Já é possível avaliar o impacto do programa em outros países? Estamos há dez anos na
Inglaterra. O sucesso é enorme. Cerca de 60% dos recrutados ficam na área da educação.
Estive há pouco em Londres e visitei a King Solomon Academy, que faz um trabalho
extraordinário. Lá, as crianças do 5° ano estão no nível das do 7° ano das escolas na
vizinhança. Sou otimista quanto ao futuro. Os problemas da educação são muito parecidos em
todos os países, o que significa que as soluções podem ser compartilhadas.
Se fosse possível copiar o sistema educacional de algum país, qual deveria ser o escolhido?
Todo mundo está infeliz com seu sistema educacional. Na Coreia do Sul, quem diria, o nível de
insatisfação é abissal. Falei com empreendedores sociais, estudantes, empresários,
autoridades do governo. Todos dizem que o sistema está falido.

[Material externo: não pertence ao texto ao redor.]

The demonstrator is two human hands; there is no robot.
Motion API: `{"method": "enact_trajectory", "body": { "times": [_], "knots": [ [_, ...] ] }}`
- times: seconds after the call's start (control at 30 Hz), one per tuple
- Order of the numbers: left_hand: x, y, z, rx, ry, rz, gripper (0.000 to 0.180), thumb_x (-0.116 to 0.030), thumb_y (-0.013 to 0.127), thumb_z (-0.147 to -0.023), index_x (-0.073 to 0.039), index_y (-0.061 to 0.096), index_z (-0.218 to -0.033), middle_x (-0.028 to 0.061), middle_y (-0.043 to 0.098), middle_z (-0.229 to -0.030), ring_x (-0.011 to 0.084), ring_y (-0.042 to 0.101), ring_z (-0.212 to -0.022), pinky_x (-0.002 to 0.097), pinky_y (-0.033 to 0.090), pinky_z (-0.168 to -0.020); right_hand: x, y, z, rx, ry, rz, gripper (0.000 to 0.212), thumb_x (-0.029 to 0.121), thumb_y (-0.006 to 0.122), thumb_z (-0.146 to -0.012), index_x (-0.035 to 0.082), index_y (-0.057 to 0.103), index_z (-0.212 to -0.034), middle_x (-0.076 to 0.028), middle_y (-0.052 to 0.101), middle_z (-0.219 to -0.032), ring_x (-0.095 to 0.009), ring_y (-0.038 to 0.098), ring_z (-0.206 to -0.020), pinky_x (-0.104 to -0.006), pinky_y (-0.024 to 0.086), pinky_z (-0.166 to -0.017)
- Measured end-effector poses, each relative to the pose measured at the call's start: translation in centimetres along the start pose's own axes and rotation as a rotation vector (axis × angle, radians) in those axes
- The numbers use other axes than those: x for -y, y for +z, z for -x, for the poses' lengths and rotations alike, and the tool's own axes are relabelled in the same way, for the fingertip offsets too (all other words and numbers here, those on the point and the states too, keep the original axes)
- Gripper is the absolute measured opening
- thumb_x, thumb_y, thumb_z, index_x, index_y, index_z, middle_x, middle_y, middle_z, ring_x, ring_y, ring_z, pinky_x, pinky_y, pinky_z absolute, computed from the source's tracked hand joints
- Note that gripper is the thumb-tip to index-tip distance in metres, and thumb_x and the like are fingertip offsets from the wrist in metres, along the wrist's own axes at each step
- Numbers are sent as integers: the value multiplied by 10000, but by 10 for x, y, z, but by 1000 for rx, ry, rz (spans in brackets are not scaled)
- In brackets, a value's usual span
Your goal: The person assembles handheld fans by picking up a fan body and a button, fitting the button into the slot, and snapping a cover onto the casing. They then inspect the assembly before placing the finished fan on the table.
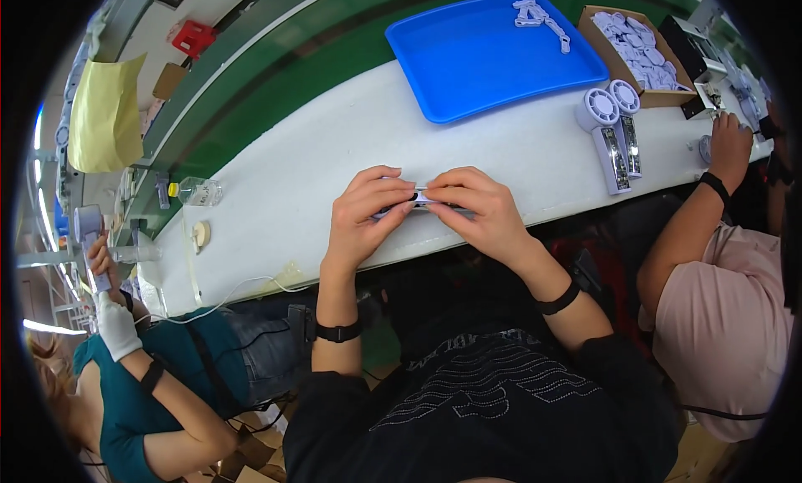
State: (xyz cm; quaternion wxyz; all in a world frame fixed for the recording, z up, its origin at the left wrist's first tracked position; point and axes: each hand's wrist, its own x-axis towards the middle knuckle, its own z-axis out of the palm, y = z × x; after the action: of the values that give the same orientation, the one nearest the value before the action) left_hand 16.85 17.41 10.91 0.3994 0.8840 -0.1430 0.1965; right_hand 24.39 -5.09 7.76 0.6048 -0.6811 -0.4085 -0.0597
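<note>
My left hand (366, 214) and my right hand (480, 206) meet over the near edge of the white worktable. Both hold a small white plastic piece with dark parts (423, 197) between thumbs and fingertips. The fingers cover most of it, so its full shape cannot be made out. Farther right on the table lie two handheld fans (601, 109), their round heads pointing away and the circuit boards in their handles exposed.
A blue tray (468, 70) with several white parts (539, 20) lies at the back. Beside it stands a cardboard box (593, 40) of white plastic pieces. At left are a clear bottle (200, 192) and a white cable (230, 298). Co-workers sit on both sides; the left one holds a fan (88, 226).
</note>
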Motion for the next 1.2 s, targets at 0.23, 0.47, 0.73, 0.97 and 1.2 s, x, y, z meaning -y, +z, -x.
{"method": "enact_trajectory", "body": {
  "times": [0.23, 0.47, 0.73, 0.97, 1.2],
  "knots": [
    [10, 7, 4, -104, 21, 62, 194, 15, 851, -824, -14, 829, -1015, 94, 812, -1053, 319, 718, -1146, 389, 606, -918, 8, -4, 2, 30, 188, -77, 257, -39, 809, -893, -12, 810, -1148, -134, 786, -1113, -229, 759, -958, -329, 617, -806],
    [10, 6, 6, -79, 74, 7, 204, 50, 829, -812, 29, 811, -1014, 112, 798, -1065, 343, 707, -1137, 416, 592, -940, -2, 7, 7, -33, -47, 99, 230, -41, 808, -897, -19, 808, -1126, -144, 788, -1129, -259, 783, -998, -335, 638, -839],
    [6, 3, 5, -39, 145, -46, 265, 64, 828, -751, 29, 810, -1013, 112, 789, -1054, 349, 708, -1112, 419, 599, -933, 1, 10, 9, -3, -76, 211, 199, -35, 808, -903, -26, 802, -1102, -146, 785, -1131, -280, 783, -1028, -339, 645, -865],
    [8, 5, 7, -51, 174, -68, 260, 67, 829, -745, 36, 802, -1001, 124, 786, -1055, 364, 710, -1097, 429, 605, -920, 5, 8, 6, 32, -116, 230, 243, -44, 812, -890, -26, 792, -1132, -160, 779, -1126, -299, 778, -1041, -353, 646, -887],
    [7, 8, 13, -76, 169, -85, 268, 66, 840, -749, 24, 800, -1012, 134, 781, -1053, 384, 707, -1115, 454, 599, -942, 1, 3, 11, 30, -142, 213, 317, -53, 825, -863, -40, 769, -1175, -172, 771, -1145, -319, 770, -1051, -373, 642, -895]
  ]
}}
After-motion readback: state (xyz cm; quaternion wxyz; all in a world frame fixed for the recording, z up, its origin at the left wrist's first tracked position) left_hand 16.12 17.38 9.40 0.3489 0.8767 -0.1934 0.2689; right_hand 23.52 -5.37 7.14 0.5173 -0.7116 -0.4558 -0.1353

Mas, nas provas internacionais, os coreanos não estão entre os melhores? Os pais pagam para
os filhos irem a academias privadas, que ensinam o que a escola regular não ensina. Os alunos
entram às 3 da tarde e saem às 11 da noite. O dado relevante na Coreia é o poder de uma
cultura que valoriza a educação. Se as crianças não estão aprendendo na escola, em algum
outro lugar elas terão de aprender.
A senhora teve um professor favorito? Tive dois. Ambos me mostraram que meu potencial era
maior do que eu imaginava. Por coincidência, os dois trabalhavam com a escrita. Sei escrever
por causa deles. E escrever direito me serviu tanto na vida...
É verdade que a senhora coloca o despertador para 3 ou 4 da manhã? É verdade. Meu ideal é
deitar às 9 da noite, e gosto de ter algumas horas para mim antes que as crianças acordem.
(Wendy tem filhos de 13, 11, 9 e 5 anos.)
A senhora conhece os professores dos seus filhos? Lógico, conheço todos.